(EUROPE) – Three days of Europe-wide elections for the European Parliament got under way Thursday with voters in the Netherlands and also, finally, the United Kingdom going to the polls. The count starts Sunday.
The elections take place all over Europe from 23 to 26 May, with over 400 million voters in 28 EU Member States taking part in the elections for the European Parliament.
53 million UK voters were able to cast their ballots for 591 candidates competing for 73 seats. If the country is still an EU member state on 2 July, the current composition of the Parliament, with 751 MEPs will continue to apply. The ruling Conservative party, which has been leading Brexit negotiations and is in disarray after the announcement of prime minister Theresa May’s resignation, faces wipe-out in the polls.
In the Netherlands, around 13.5 million Dutch voters were able to select 26 candidates out of 308 running. Unofficial exit polls show that pro-Europe parties may have won the elections there.
Across Europe, economy and growth (50%) and youth unemployment (49%) top the voters’ agenda, according to the latest poll of public opinion by Eurobarometer. followed by immigration (44%) and climate change (43%). Combating terrorism moves down to fifth place with 41%. 54% of respondents said they would like to see the European Parliament’s role strengthened in the future, with a view to tackling these cross-border issues.
Friday, Czechia and Ireland went to the polls, to elect 21 and 11 MEPs respectively. Today’s voters are Czechia for the second day, Latvia, Malta and Slovakia.

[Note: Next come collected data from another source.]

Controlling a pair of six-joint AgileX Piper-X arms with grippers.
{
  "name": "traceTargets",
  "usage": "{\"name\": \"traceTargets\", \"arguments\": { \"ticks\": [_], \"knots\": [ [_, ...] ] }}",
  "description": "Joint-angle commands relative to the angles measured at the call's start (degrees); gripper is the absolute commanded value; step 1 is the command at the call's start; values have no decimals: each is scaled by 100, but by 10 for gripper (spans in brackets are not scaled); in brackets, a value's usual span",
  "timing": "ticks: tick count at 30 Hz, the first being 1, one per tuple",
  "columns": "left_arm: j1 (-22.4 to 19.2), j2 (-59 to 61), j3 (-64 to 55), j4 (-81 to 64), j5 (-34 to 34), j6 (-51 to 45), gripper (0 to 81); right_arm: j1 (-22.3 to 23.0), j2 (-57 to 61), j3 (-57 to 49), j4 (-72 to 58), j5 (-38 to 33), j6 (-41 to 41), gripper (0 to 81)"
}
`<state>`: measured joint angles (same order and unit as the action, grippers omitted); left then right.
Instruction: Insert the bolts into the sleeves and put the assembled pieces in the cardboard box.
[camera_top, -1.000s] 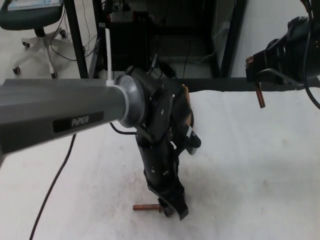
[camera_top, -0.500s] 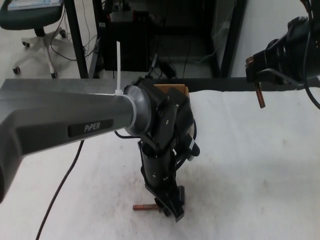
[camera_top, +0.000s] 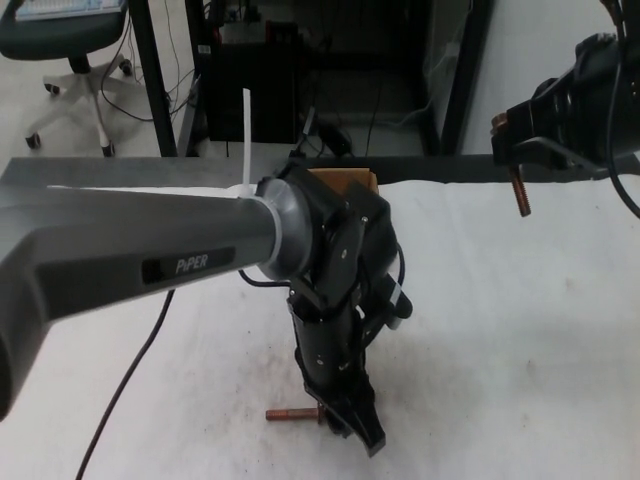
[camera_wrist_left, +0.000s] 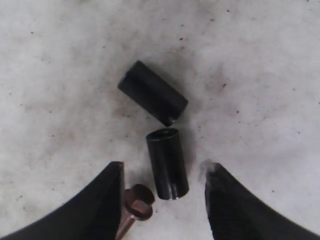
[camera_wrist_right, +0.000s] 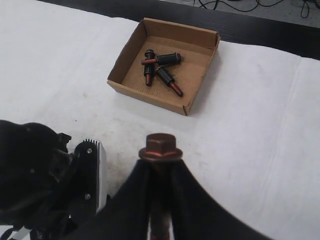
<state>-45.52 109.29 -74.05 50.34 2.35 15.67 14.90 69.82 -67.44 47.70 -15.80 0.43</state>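
Note:
Two black sleeves lie on the white bench cover. One sleeve (camera_wrist_left: 167, 162) sits between the fingertips of my left gripper (camera_wrist_left: 165, 200), which is open and low over it; the other sleeve (camera_wrist_left: 152, 92) lies just beyond. A copper bolt (camera_wrist_left: 139, 209) rests against one left finger, and the same bolt (camera_top: 292, 414) lies beside the left gripper (camera_top: 352, 420). My right gripper (camera_wrist_right: 160, 167) is shut on another copper bolt (camera_wrist_right: 160, 147), head up, held high at the far right, the bolt (camera_top: 519, 192) hanging below the right gripper (camera_top: 512, 150). The cardboard box (camera_wrist_right: 150, 97) holds three assembled pieces (camera_wrist_right: 162, 67).
The left arm's large grey link (camera_top: 130, 260) crosses the near left and hides most of the cardboard box (camera_top: 345, 180). A black cable (camera_top: 120, 380) trails over the cover at the left. Open cover lies to the right of the left arm.
The left arm has swung a little, and its gripper has shifted slightly right and nearer beside the lying bolt. The right arm and its bolt have stayed still.

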Motion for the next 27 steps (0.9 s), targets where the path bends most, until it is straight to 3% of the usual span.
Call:
{"name": "traceTargets", "arguments": {
  "ticks": [1,27],
  "knots": [
    [-38,-15,-31,-31,31,-31,470,-18,-63,-33,7,-87,46,8],
    [-38,141,-19,-3,-18,-45,470,-18,-63,-33,139,-87,46,8]
  ]
}}
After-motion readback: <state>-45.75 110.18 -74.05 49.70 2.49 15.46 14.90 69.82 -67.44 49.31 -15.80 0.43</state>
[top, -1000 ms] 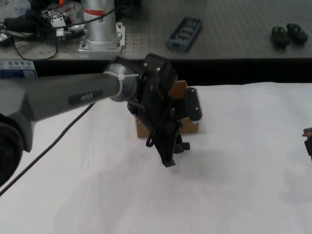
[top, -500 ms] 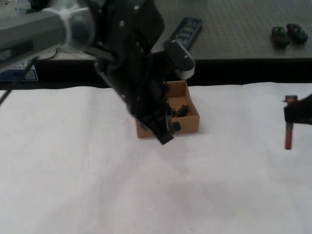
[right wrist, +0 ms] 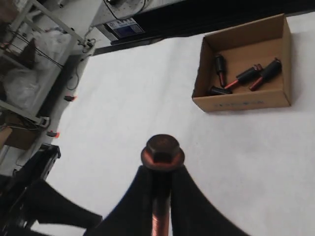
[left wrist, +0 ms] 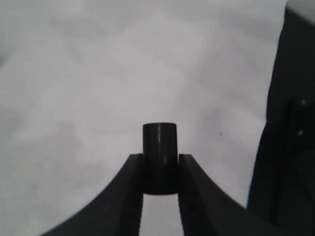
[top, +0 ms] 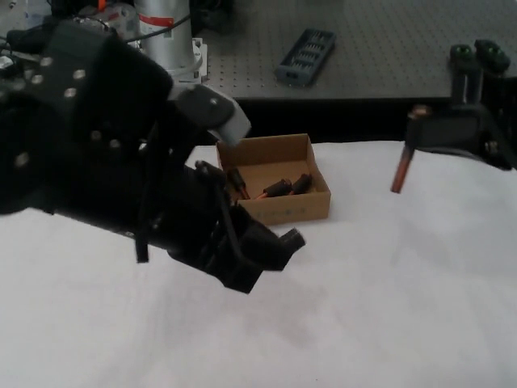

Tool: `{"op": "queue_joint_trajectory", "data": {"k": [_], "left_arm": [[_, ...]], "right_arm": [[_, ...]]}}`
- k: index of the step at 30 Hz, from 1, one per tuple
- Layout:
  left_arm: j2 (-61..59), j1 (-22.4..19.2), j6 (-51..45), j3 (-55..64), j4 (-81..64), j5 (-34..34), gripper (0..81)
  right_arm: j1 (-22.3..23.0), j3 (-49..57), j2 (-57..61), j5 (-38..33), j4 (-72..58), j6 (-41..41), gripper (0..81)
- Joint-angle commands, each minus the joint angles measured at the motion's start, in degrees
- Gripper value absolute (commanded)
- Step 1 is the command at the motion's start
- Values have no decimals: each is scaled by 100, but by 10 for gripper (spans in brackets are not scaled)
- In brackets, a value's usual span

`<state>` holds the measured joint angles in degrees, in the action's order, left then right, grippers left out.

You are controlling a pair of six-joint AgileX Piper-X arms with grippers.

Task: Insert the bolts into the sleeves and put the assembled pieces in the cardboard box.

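My left gripper [left wrist: 160,172] is shut on a short black sleeve [left wrist: 159,150], held above the white cloth. In the high view that arm is large in the foreground at left, the sleeve [top: 292,238] at its tip just in front of the cardboard box [top: 275,208]. My right gripper [right wrist: 160,184] is shut on a copper-coloured bolt [right wrist: 162,153], head towards the camera. In the high view the bolt [top: 401,166] hangs from that gripper at the right, raised above the cloth. The cardboard box [right wrist: 236,102] holds several assembled pieces [right wrist: 258,73].
A white cloth [top: 388,307] covers the bench. Behind it a black perforated table carries a blue rack [top: 305,53], a silver post base [top: 168,44] and two dark round parts [top: 481,55]. Cables lie at the back left.
The left arm has swung from over the box towards the camera and lower left. The right gripper with the bolt has come in from the right edge, rising and moving left.
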<state>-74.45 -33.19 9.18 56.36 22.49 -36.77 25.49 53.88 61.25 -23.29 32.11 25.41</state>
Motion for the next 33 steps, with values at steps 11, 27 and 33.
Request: {"op": "queue_joint_trajectory", "data": {"k": [11,27,33], "left_arm": [[354,23,-917,-385,-1179,-682,6],[354,23,-1307,-385,-1872,-393,6],[354,23,-1307,-385,-1783,-259,6]], "right_arm": [[483,13,425,-578,-1585,1288,27],[698,13,438,-567,-1617,1315,27],[659,13,438,-567,-1616,1315,27]]}}
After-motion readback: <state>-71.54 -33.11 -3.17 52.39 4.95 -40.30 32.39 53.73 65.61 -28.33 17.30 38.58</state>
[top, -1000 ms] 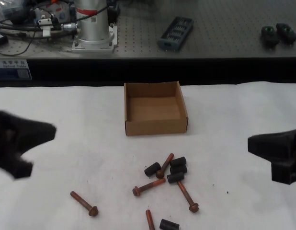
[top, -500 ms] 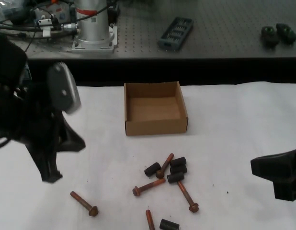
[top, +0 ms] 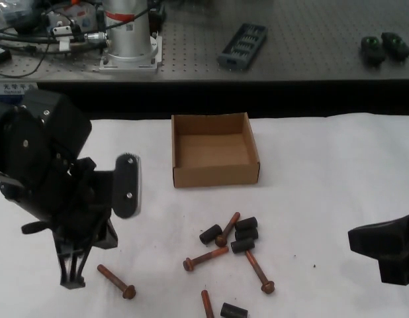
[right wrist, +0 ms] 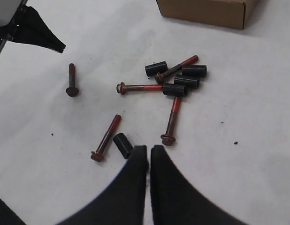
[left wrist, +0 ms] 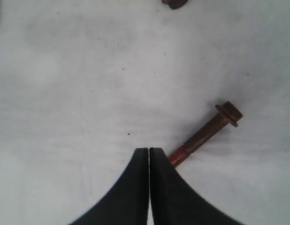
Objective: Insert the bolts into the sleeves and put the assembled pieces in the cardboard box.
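Note:
The open cardboard box [top: 215, 151] stands at the middle back of the white cloth. In front of it lie several rusty bolts and several black sleeves [top: 243, 233] in a loose cluster, all separate. One lone bolt [top: 116, 281] lies off to the left. My left gripper [top: 72, 283] points down just left of that bolt, shut and empty; in the left wrist view its tips [left wrist: 148, 150] sit beside the bolt's threaded end [left wrist: 203, 136]. My right gripper [right wrist: 148, 147] is shut and empty, low at the right [top: 353, 237], near a single sleeve [right wrist: 122, 145].
Behind the cloth runs a dark perforated bench with a metal post [top: 128, 33], a black ribbed block [top: 243, 43] and two small black parts [top: 384, 46]. Bare cloth lies right of the box and between the cluster and the right arm.
The left arm has swung in from the left edge and come down beside the lone bolt. The right arm has sunk slightly toward the lower right.

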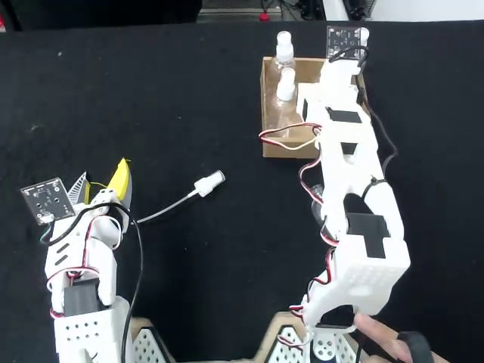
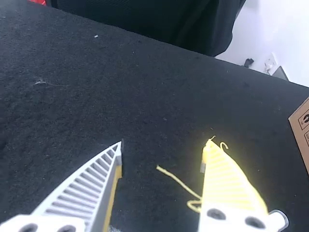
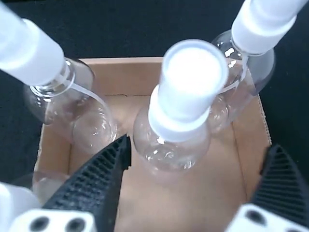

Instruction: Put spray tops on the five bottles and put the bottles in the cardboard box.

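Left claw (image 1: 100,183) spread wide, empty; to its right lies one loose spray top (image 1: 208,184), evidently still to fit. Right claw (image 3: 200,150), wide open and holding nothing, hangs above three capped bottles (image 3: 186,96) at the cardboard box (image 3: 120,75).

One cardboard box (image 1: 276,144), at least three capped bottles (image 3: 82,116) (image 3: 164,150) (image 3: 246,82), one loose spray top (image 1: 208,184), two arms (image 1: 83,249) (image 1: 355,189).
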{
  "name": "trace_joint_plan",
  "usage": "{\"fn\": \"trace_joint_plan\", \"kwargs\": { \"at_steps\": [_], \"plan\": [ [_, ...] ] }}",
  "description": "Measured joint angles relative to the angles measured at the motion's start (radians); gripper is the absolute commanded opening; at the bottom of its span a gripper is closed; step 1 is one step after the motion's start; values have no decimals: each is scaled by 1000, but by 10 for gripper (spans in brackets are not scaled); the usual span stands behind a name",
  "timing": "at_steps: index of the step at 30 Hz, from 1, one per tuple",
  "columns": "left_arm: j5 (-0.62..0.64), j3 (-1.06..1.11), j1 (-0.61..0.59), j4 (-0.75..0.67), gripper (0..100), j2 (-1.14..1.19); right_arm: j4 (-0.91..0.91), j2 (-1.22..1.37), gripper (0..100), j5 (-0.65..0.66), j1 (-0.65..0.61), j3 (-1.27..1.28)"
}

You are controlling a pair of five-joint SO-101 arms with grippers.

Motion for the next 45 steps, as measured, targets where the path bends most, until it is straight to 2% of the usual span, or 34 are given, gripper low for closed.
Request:
{"fn": "trace_joint_plan", "kwargs": {
  "at_steps": [15, 30, 45],
  "plan": [
    [0, 0, 0, 0, 256, 0, 0, 0, 417, 0, 0, 0],
    [0, 0, 0, 0, 256, 0, 86, 0, 417, 0, 0, -26],
    [0, 0, 0, 0, 256, 0, 127, -100, 417, 0, 0, -26]
  ]
}}
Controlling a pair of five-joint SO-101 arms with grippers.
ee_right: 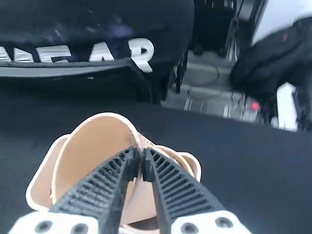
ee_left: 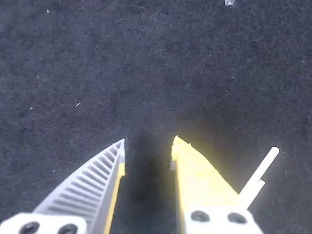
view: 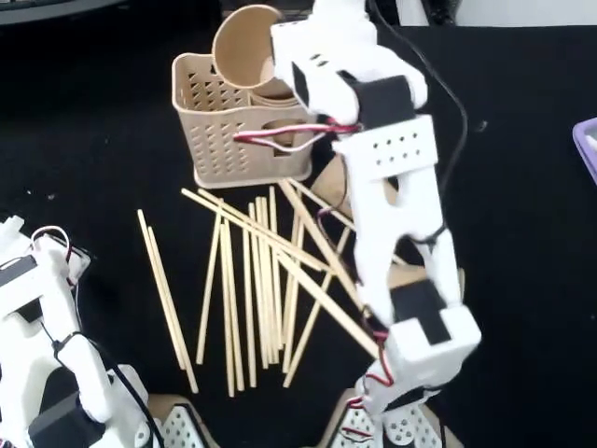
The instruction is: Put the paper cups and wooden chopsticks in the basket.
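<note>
The right gripper (ee_right: 140,152) is pinching the rim of a paper cup (ee_right: 92,151), jaws clamped on it. It is holding the cup tilted over the basket (view: 219,121) at eleven o'clock on the table (view: 522,280). If released off-centre, the cup is likely to catch on the nested cups (view: 276,93) and tip out. The chopsticks (view: 252,280) are lying scattered at the basket's six o'clock. The left gripper (ee_left: 146,146) is hanging at seven o'clock with its jaws apart.

Looks like a robotics lab or hobby workroom to me: black cloth (view: 522,280) over the table, two white printed-looking arms with loose red and white wires. The right arm (view: 401,205) is based at 6 o'clock, the left arm (view: 47,336) at 8. Beyond the table there's grey floor (ee_right: 209,95), cables (ee_right: 204,73) and a black bag-like heap (ee_right: 273,58).
</note>
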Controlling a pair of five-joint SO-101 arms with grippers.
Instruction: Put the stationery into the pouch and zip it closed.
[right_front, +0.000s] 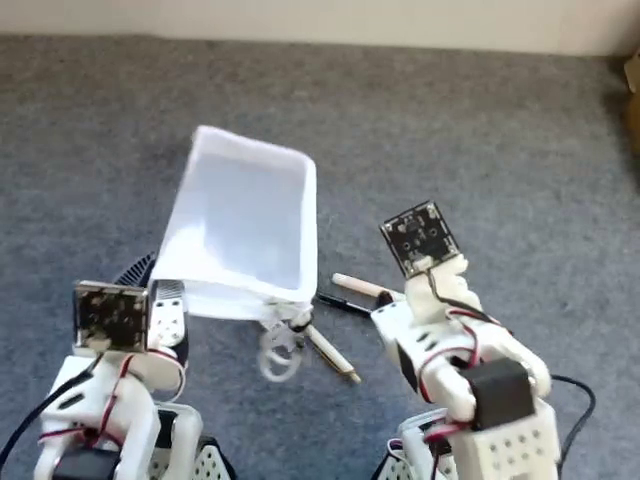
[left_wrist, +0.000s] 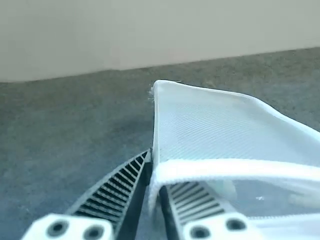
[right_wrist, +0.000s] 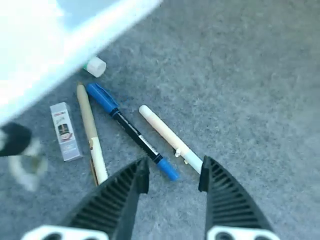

Brexit continues to cast a long shadow over the vote, not just in the United Kingdom, with populists and the far-right claiming success in seizing the opportunity offered by fears over migration and the impact of austerity.
The EU sees the ongoing Brexit negotiations as demonstrating the uncertainties of separation and the risks of leaving the protection of the EU.
The Brexit debate has also shown how closely intertwined EU countries have become over years of working together as well as the many benefits that derive from being a member of a wider club. They say these benefits are sometimes only apparent when faced with the prospect of losing them.
The latest Eurobarometer figures (from February 2019) reveal that over two thirds (68%) of Europeans believe that the EU has brought benefits to their country and 61% ascertain that the EU is a good thing.
In parallel, external pressures from third countries mean that EU countries need to stick more closely together if they are to retain any influence and exert any weight in the new world order. The Eurobarometer report shows that citizens are mostly interested in the state of the economy, employment prospects, migration, climate change and the fight against terrorism, which all point towards a need for more togetherness, cooperation and joint action.
Official results of the European elections will be announced only after the last European voting booths close at 23:00 on Sunday.